Welche Wasserleitung hatte man hier angezapft?
Wo konnte sie abgedreht werden?
Wen versorgt diese Leitung noch mit Wasser?
Nachdem man sich von dem Schock erholt hatte, kam die Erleuchtung. Es handelt sich hier um die alte Heldener Wasserleitung, die Ende des letzten Jahrhunderts gebaut wurde und dem in unmittelbarer Nähe verlaufenden Weg die Bezeichnung Wasserstraße gab. Das Wasser wird heute allerdings nur noch landwirtschaftlich genutzt, u.a. auf dem Hof von Josef Mertens. Die Leitung musste schnellstens repariert werden, sollte man nicht Gefahr laufen, dass hunderte von Rindern und Schweinen verdursteten.
Damit waren alle Vorbereitungen abgeschlossen und der Montage am neuen Platz, oberhalb der Schmittenwiese, stand nichts mehr im Wege. Am 7. Juli 1992 war es endlich soweit. Viele Helfer und interessierte Schützenbrüder hatten sich eingefunden, um dem Schauspiel beizuwohnen. Zum Aufrichten des 13 Meter langen Masten wurde der Kranwagen vom Sägewerk Köster eingesetzt. Zentimeter für Zentimeter wurde der Mast angehoben, bis es kurz vor dem Erreichen der Endstellung noch einmal spannend wurde. Passt der Sockel der Stange in die Halterung des Fundaments?
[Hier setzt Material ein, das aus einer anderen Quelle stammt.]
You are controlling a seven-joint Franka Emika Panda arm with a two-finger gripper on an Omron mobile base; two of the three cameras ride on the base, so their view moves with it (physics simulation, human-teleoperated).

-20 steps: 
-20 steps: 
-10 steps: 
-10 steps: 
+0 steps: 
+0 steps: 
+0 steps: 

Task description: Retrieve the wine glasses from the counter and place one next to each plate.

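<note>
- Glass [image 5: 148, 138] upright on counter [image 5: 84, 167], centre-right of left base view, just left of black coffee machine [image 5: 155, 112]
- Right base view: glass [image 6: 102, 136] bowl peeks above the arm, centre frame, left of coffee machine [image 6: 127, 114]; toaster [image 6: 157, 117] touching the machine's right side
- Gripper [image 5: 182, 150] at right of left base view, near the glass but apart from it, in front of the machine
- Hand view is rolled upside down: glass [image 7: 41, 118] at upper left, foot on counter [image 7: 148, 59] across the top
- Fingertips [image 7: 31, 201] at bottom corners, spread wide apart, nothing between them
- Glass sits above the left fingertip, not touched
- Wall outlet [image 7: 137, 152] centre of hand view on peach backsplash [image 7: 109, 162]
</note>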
Es war Millimeterarbeit geleistet worden. Ohne Probleme konnten Stange und Fundament miteinander vereinigt und verschraubt werden. Alle weiteren Arbeiten, wie die Montage des Geschoßfangkastens, waren nun nur noch „Kleinigkeiten". Natürlich wurde anschließend an Ort und Stelle kräftig Richtfest gefeiert, bevor man zu später Stunde noch bei Platten landete.
Eine Überprüfung durch den von der Kreispolizeibehörde beauftragten TÜV-Sachverständigen am darauf folgenden Tag, war dann nur noch reine Formsache.
Somit konnte die Vogelstange am Schützenfestmontag, den 20. Juli 1992 eingeweiht werden. Robert Koch aus Mecklinghausen war es, der als erster König an der neuen Vogelstange durch den 1.
Brudermeister Josef Platte proklamiert werden konnte.
Der Grundstückseigentümer Bernhard Rüenauver bot der Schützenbruderschaft den Kauf des Grundstücks im Jahre 2017 an. Gerne wurde das Angebot angenommen. Zu bemerken ist, dass die Kosten für das Vermessen - € 1.600 - genau doppelt so hoch waren, wie der eigentliche Grundstückskauf.